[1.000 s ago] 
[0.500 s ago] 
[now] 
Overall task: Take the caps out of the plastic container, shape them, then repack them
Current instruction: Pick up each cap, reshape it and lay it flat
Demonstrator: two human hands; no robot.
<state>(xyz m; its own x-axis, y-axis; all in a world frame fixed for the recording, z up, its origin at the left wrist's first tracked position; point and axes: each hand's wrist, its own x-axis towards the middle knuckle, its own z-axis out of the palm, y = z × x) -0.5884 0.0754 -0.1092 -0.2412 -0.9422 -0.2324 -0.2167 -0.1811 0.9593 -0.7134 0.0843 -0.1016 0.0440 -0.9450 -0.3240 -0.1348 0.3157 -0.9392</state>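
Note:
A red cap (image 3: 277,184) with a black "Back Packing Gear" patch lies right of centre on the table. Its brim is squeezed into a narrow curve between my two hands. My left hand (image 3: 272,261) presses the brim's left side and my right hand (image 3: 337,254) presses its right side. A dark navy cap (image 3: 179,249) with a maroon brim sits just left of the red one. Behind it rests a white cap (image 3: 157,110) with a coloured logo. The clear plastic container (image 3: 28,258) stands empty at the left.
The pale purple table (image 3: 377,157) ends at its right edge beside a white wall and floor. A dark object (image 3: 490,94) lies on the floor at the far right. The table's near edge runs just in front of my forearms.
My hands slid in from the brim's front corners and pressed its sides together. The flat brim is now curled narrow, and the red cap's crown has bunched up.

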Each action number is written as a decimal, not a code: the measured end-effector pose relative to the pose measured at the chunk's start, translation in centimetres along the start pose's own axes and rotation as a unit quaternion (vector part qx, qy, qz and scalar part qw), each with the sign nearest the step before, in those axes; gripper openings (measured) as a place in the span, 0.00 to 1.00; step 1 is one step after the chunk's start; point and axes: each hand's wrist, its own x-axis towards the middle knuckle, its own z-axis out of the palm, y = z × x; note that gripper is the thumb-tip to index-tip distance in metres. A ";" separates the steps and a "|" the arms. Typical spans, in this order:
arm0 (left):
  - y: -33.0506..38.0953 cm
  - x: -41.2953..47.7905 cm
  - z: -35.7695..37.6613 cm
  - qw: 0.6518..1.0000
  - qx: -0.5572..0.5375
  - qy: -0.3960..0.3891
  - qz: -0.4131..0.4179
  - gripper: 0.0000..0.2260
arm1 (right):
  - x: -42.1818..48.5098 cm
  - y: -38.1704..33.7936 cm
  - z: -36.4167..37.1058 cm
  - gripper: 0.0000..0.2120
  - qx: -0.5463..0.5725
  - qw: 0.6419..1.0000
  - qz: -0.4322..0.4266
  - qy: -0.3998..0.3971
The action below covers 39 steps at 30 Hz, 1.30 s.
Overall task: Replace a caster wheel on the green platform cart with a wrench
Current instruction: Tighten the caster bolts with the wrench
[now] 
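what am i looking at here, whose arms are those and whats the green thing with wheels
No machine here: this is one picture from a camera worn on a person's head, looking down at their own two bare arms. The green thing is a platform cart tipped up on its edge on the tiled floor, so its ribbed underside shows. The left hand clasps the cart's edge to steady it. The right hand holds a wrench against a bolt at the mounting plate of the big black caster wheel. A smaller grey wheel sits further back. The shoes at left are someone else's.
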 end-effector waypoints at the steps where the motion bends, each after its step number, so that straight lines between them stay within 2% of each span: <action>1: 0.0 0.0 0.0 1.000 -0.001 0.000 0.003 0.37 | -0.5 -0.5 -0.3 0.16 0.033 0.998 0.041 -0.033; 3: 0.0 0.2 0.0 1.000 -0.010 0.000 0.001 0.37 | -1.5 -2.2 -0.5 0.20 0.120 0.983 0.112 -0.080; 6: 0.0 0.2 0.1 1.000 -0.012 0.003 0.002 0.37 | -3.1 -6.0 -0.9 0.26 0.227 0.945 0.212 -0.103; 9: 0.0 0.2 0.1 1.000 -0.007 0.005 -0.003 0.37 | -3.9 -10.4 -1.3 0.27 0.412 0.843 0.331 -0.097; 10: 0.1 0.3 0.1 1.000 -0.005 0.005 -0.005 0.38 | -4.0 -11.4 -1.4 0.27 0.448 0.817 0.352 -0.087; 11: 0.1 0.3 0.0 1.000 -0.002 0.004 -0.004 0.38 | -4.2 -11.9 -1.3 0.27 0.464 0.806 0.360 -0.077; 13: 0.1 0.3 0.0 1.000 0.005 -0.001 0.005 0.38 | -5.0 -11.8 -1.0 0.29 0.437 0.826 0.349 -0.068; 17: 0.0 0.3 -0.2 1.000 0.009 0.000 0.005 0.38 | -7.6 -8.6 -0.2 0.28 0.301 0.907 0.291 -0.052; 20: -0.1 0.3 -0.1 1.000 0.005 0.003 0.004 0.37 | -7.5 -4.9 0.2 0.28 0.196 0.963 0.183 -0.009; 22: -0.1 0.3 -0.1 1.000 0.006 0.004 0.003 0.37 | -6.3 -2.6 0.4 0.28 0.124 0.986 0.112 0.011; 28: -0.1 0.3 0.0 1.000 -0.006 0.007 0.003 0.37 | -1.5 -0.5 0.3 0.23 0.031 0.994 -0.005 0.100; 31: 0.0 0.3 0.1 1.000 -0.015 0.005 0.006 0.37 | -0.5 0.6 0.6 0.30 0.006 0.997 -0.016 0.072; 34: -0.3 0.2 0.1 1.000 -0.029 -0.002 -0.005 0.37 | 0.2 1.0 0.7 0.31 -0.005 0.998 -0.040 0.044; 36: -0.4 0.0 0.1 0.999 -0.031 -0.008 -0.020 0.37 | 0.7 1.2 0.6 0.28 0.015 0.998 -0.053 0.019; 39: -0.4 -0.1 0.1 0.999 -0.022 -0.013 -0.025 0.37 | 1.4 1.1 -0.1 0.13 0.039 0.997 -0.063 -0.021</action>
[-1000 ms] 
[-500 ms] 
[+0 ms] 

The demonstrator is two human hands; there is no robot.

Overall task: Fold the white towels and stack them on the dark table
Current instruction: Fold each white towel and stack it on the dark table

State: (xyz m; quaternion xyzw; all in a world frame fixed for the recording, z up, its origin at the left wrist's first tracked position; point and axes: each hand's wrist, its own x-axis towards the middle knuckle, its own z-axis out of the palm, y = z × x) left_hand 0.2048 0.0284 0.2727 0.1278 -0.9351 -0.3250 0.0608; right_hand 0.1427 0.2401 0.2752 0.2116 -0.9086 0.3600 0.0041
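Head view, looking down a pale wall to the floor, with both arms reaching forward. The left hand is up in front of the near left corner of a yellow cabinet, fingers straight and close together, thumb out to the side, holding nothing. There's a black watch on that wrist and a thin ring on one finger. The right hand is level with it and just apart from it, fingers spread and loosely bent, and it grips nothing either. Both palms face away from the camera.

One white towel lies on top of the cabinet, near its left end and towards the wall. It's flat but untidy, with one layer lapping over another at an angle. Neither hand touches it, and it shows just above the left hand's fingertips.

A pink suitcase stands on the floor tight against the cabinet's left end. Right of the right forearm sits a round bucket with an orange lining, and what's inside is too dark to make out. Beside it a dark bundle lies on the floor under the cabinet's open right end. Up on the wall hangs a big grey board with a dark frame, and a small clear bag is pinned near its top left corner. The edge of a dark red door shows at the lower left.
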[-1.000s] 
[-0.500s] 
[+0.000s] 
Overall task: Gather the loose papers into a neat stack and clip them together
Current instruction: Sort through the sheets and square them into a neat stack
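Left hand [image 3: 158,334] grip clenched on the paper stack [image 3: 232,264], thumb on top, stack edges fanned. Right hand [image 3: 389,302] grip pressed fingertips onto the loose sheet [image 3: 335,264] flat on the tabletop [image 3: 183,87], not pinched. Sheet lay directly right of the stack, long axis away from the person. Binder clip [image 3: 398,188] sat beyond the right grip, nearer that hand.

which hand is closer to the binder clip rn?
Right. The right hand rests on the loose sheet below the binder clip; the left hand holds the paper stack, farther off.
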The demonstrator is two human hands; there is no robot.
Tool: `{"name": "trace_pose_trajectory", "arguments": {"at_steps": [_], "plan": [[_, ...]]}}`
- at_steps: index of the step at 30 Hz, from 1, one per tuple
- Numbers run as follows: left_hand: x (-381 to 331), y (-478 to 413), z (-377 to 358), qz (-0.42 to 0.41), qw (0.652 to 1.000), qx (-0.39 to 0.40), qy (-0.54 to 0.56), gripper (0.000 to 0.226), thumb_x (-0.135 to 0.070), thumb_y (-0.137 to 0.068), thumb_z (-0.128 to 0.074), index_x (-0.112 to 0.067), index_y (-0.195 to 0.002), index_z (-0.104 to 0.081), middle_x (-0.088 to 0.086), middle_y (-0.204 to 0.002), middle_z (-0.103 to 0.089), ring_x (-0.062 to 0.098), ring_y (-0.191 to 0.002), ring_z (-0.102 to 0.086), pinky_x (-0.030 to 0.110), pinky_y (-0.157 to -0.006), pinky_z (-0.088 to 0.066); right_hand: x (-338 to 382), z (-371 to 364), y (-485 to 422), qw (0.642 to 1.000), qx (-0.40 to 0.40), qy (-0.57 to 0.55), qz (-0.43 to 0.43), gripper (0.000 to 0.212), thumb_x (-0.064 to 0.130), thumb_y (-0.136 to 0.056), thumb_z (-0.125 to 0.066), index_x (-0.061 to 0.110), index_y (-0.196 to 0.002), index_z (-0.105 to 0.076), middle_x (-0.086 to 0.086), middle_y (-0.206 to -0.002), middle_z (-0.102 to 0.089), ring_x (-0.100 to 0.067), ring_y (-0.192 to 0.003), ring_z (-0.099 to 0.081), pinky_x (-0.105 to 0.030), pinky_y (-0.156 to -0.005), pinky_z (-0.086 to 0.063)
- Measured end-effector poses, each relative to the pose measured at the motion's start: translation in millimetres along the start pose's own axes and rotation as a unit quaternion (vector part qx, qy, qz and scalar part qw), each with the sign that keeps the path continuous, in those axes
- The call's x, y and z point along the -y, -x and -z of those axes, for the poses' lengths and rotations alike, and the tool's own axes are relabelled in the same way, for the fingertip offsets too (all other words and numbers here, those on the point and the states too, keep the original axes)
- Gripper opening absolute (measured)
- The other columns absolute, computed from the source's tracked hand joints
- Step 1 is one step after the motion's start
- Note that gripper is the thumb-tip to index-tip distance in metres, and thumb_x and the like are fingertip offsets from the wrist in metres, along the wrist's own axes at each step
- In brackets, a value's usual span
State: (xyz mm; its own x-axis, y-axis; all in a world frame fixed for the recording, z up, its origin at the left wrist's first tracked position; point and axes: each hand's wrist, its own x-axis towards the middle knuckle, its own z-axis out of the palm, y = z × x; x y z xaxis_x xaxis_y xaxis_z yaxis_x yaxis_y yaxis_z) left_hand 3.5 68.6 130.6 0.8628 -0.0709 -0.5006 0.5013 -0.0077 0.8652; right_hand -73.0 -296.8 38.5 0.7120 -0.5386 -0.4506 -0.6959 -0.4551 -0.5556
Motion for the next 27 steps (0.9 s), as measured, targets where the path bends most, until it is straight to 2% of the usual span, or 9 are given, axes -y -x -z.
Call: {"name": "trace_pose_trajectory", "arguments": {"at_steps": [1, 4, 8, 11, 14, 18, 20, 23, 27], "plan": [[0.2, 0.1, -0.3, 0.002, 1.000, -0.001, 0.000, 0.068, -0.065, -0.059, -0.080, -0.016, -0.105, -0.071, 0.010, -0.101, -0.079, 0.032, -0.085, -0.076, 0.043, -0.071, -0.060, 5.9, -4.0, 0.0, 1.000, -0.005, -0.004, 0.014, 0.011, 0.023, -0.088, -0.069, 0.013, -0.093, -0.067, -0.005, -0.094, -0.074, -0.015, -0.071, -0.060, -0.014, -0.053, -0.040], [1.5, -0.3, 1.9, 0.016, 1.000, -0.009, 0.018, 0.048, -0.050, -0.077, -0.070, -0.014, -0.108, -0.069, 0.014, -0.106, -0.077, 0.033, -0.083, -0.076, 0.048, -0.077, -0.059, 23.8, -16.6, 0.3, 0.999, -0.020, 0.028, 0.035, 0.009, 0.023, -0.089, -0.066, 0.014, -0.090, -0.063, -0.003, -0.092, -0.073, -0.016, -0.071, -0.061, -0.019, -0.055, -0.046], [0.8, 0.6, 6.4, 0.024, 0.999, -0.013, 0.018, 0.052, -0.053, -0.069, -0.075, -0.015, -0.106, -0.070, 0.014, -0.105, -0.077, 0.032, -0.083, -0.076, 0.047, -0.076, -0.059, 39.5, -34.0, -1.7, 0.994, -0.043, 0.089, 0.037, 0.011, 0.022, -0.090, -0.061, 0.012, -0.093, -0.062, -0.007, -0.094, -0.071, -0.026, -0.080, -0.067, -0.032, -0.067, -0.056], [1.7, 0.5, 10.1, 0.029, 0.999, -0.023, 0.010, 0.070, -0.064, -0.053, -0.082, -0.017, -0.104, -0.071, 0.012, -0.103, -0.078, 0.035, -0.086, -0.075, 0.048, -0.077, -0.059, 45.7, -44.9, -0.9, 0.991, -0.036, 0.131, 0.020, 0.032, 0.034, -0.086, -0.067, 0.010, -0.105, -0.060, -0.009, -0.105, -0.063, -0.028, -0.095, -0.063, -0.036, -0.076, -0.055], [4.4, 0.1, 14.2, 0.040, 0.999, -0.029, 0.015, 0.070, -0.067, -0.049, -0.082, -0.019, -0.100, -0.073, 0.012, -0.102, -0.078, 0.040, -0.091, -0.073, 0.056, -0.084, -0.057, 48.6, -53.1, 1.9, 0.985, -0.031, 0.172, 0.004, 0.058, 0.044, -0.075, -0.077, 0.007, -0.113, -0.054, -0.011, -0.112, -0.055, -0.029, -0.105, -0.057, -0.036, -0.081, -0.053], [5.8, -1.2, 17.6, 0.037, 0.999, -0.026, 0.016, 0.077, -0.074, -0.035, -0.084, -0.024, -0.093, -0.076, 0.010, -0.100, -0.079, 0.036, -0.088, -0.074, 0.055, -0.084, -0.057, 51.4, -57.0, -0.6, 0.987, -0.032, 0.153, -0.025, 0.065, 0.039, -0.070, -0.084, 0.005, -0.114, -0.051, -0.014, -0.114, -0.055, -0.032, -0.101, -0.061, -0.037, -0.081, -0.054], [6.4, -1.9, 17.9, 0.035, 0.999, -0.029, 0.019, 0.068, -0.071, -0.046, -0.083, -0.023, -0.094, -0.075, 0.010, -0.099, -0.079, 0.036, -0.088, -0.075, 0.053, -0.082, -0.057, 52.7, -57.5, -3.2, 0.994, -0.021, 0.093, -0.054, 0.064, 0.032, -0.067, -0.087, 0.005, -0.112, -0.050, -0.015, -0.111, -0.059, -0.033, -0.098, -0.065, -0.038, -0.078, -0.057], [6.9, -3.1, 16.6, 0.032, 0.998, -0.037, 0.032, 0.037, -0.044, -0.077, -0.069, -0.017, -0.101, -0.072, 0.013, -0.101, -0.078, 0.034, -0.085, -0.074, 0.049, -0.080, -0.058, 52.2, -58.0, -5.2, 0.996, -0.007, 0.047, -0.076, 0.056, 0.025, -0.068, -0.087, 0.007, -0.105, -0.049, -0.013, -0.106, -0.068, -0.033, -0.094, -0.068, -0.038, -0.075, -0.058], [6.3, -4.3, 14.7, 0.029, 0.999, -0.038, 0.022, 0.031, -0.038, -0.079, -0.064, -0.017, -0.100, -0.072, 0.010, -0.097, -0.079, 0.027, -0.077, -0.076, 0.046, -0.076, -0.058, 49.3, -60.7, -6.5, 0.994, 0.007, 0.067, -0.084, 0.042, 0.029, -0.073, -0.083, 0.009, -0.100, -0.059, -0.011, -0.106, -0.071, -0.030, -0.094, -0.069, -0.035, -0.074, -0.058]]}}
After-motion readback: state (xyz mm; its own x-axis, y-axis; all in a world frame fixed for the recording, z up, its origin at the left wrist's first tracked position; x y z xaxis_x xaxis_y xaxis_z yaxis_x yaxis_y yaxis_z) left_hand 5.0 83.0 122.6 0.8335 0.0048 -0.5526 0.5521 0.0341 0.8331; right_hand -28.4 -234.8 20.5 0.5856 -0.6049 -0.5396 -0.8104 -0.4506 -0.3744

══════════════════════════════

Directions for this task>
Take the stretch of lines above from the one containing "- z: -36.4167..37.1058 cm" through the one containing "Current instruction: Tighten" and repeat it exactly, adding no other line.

Answer to this task>
  - z: -36.4167..37.1058 cm
  - gripper: 0.0000..0.2120
  - qx: -0.5463..0.5725
  - qw: 0.6419..1.0000
  - qz: -0.4322..0.4266
  - qy: -0.3998..0.3971
The action below covers 39 steps at 30 Hz, 1.30 s.
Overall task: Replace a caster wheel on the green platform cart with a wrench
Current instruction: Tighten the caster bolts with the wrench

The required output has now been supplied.